There is little pricing hope for Apple overseas, either. Yes, the iPhone is wildly popular abroad, especially in status-hungry markets like China. The iPhone 5 was actually launched first in Asia as part of a global single-day launch, and it drew huge crowds to Apple stores in Beijing and Shanghai. Nonetheless, beyond the very well-to-do in these markets, their consumers are even more price-sensitive than are folks in the U.S. or Europe.

A recent survey by Chinese Internet company Sina, reported by Tech in Asia, found that only 13% of respondents in China would pay more than $330 for a smartphone. Yes, Apple's brand cache can command a premium over local cellphones in China. But, more important, the survey reflects the fact of limited budgets among a populace with an annual income that comes in at a fraction of that of Western countries.

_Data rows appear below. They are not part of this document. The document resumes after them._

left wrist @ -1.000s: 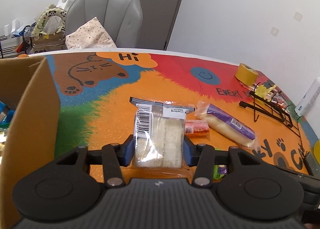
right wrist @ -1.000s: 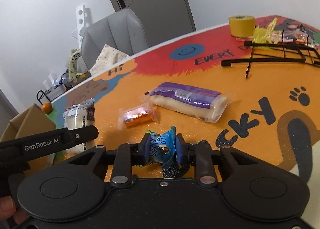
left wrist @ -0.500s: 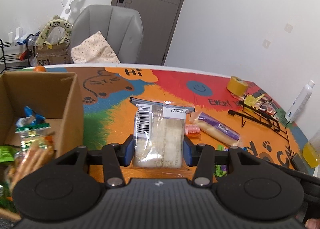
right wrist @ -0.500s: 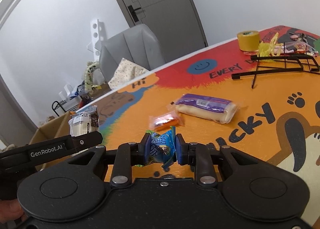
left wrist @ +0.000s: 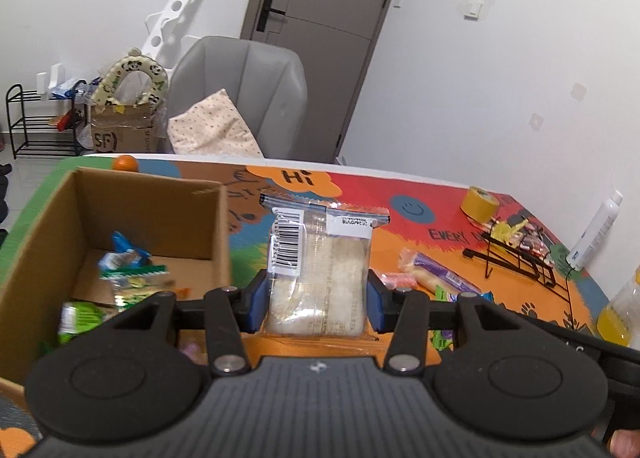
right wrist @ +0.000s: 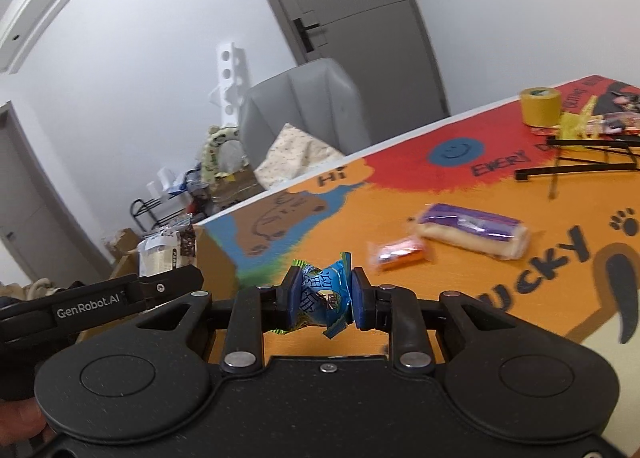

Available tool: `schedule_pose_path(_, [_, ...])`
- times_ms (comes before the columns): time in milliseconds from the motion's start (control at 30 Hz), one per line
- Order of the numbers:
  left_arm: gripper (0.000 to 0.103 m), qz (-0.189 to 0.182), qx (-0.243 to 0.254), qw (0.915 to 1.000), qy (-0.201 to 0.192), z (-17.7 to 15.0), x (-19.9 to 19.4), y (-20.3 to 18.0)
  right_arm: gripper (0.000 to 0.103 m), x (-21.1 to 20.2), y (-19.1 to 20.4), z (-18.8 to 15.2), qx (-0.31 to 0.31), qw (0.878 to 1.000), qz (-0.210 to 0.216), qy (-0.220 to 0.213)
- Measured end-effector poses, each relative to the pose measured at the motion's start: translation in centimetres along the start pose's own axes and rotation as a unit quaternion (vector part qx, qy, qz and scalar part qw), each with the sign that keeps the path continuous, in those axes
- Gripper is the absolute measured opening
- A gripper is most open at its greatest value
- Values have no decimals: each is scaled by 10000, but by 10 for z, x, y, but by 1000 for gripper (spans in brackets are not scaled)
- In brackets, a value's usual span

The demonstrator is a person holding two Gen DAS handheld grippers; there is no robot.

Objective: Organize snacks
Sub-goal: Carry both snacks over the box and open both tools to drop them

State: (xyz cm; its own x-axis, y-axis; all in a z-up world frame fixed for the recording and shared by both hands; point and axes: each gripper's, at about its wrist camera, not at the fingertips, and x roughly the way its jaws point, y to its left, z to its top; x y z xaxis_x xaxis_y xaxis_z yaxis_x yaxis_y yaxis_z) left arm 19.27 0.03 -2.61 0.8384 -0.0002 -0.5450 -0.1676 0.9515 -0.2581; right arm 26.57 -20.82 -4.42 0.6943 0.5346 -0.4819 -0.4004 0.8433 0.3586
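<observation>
Left tool: it pinched a clear bread pack by its lower sides, so the pack stood upright with the barcode label at the top. I judge this grip was chosen to keep the soft pack from folding while it was carried.
Place of the pack: in the air, just beside the right wall of the box, not yet over the opening.
Box: open cardboard, at the left edge of the surface. Some snacks lay on its floor, so I judge it was the place for collecting.
Right tool: it was pressed on a small blue wrapper, which was crumpled between the pads and held above the surface.
Both loaded: each tool carried one snack, probably so that two go to the box in one trip.
Left to collect: a purple roll and a small orange pack lay side by side near the middle of the surface.
Other things: a tape roll and a black wire rack stood toward the right far corner, a bottle at the right edge.
In the way: the right wall of the box stood between the bread pack and the opening; the pack would have to pass over it. The two tools were close together, so they could bump at the box.
</observation>
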Motion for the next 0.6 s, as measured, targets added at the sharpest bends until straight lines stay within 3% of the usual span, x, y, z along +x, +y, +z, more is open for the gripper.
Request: schedule_pose_path(600, [47,385,-408,9979,-312,14,-39,75,24,8,76,11,-555,9978,348,-73])
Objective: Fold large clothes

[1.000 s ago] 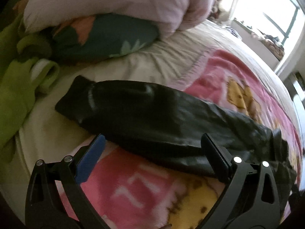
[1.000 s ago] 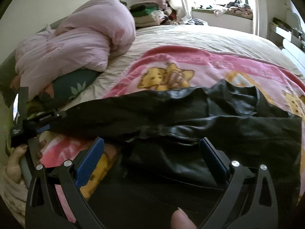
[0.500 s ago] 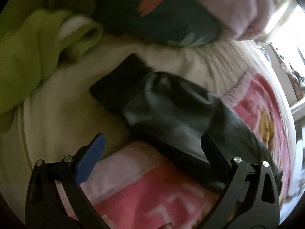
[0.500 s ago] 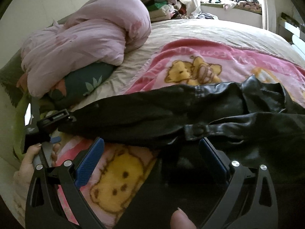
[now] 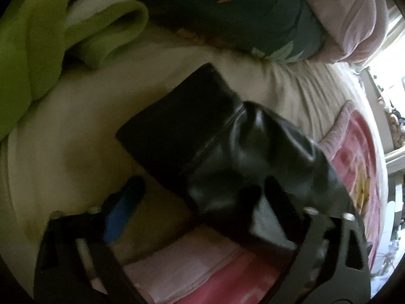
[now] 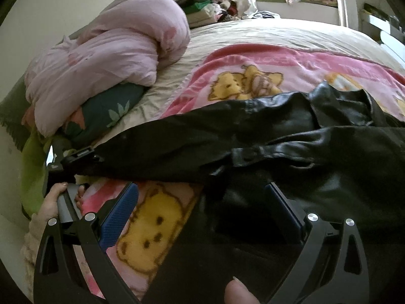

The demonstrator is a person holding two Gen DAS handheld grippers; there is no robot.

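Note:
A black leather jacket (image 6: 278, 152) lies spread over the bed, one sleeve (image 5: 227, 147) stretched out toward the pillows. My left gripper (image 5: 200, 197) points steeply down at that sleeve near its cuff, and its jaws are closing. The sleeve lies between them; the blue pad (image 5: 124, 212) still stands clear of the leather, over the cream sheet. The right wrist view shows the left gripper (image 6: 76, 155) at the sleeve's end, held by a hand (image 6: 53, 197). My right gripper (image 6: 202, 202) is open, low over the jacket's body, one finger above the pink blanket.
A pink cartoon blanket (image 6: 253, 76) covers the cream sheet (image 5: 63, 139). A bundled lilac quilt (image 6: 114, 50) sits on a dark floral pillow (image 6: 106, 116) at the head. A green garment (image 5: 50, 38) lies beside the cuff. Folded clothes (image 6: 202, 7) are stacked at the far edge.
My left gripper moved along the sleeve to its cuff end, dropped closer and rolled, and its jaws narrowed. The right gripper shifted slightly; the jacket lies as before.

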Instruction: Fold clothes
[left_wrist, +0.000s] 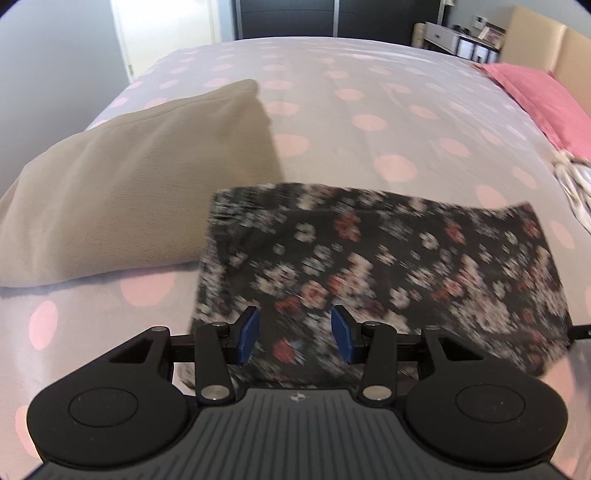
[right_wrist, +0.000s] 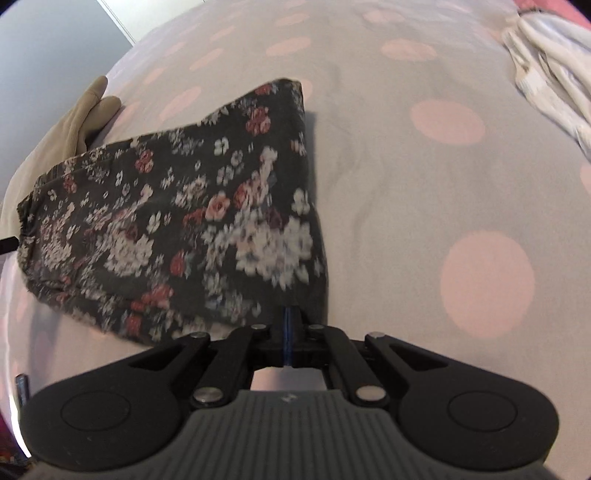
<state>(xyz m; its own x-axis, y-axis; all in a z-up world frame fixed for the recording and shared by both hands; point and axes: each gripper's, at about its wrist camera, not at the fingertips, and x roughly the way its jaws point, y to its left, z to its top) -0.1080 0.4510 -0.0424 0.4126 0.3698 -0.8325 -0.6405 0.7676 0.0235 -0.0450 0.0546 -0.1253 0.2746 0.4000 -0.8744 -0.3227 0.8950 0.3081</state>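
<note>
A dark floral garment (left_wrist: 388, 269) lies folded on the polka-dot bed; it also shows in the right wrist view (right_wrist: 177, 221). My left gripper (left_wrist: 295, 334) is open, its blue pads (left_wrist: 248, 334) spread just above the garment's near edge, holding nothing. My right gripper (right_wrist: 288, 332) is shut on the garment's near right corner, with the cloth hanging over the fingertips. The left view is motion-blurred.
A beige folded garment (left_wrist: 140, 184) lies left of the floral one, also visible in the right wrist view (right_wrist: 74, 122). A pink pillow (left_wrist: 543, 99) and a white crumpled cloth (right_wrist: 554, 74) lie at the right. The bedspread (right_wrist: 424, 184) spreads beyond.
</note>
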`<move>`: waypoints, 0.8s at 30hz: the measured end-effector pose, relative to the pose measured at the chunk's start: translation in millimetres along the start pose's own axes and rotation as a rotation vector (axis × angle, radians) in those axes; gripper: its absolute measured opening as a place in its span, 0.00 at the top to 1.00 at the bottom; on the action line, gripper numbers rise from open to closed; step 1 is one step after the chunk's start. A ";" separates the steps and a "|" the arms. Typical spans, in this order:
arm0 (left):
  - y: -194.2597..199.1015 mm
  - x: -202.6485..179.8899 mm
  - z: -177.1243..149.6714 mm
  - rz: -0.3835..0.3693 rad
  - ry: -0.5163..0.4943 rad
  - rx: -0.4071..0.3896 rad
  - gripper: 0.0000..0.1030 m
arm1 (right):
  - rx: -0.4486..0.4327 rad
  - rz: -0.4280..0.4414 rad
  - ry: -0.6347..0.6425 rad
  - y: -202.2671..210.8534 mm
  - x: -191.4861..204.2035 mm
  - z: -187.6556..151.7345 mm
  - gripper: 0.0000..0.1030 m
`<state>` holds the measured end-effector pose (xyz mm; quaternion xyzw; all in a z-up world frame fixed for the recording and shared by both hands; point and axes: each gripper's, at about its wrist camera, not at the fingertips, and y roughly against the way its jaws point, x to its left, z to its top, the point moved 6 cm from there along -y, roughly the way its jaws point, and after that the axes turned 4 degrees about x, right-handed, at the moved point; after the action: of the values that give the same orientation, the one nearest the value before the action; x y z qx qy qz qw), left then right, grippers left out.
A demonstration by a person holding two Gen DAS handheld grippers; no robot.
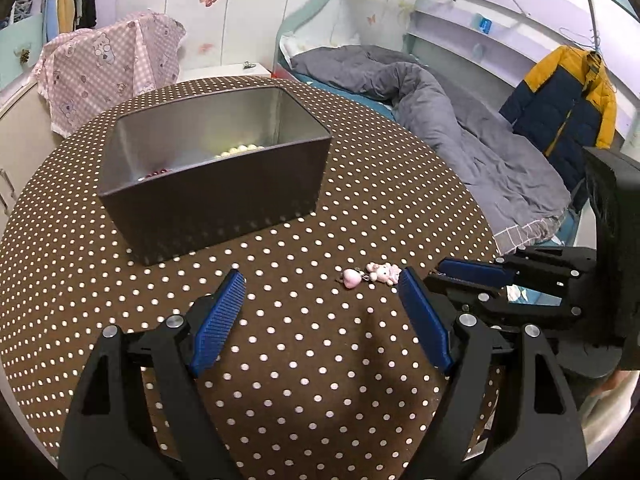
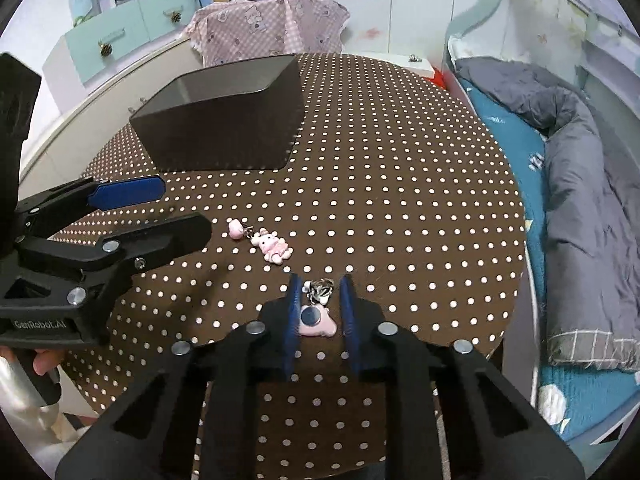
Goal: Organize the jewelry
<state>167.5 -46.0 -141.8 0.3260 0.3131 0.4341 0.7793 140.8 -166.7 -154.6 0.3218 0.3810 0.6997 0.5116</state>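
Observation:
A dark grey box (image 1: 212, 208) (image 2: 224, 128) stands on the brown dotted tablecloth (image 1: 304, 368); pearl beads (image 1: 240, 149) and red beads (image 1: 158, 173) lie inside it. A pink bunny charm (image 1: 384, 273) (image 2: 274, 246) with a pink heart (image 1: 352, 279) lies on the cloth, just inside the right fingertip of my left gripper (image 1: 321, 276) (image 2: 182, 206), which is open and empty. My right gripper (image 2: 320, 282) (image 1: 440, 274) is narrowed around a pink charm (image 2: 318, 324) with a striped black-and-white piece (image 2: 320, 291), its blue pads against the charm's sides.
The table's right edge drops toward a bed with a grey duvet (image 1: 460, 120) (image 2: 580, 200). A yellow and navy jacket (image 1: 568, 100) hangs at far right. Behind the table stand a pink cloth-covered object (image 1: 108, 64) and a pale cabinet (image 2: 112, 52). A hand (image 2: 44, 360) shows at lower left.

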 end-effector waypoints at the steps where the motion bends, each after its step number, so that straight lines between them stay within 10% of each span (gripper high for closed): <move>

My long-term thesis on Apple is unchanged. The company is not going out of business, and it is not a short candidate! Rather, I just have no interest. Volumes will be fine, but pricing will be under increasing pressure, which will in turn pressure margins. This puts a lid on profit growth. Fortunately for those already long Apple, the stock is not expensive, and plenty of trading opportunities will arise. But, absent an amazing new product line that can create a huge spurt of growth (whatever happened to Apple TV?), I see Apple as a grind-it-out mature technology company now, not very different from Cisco (CSCO) or Oracle.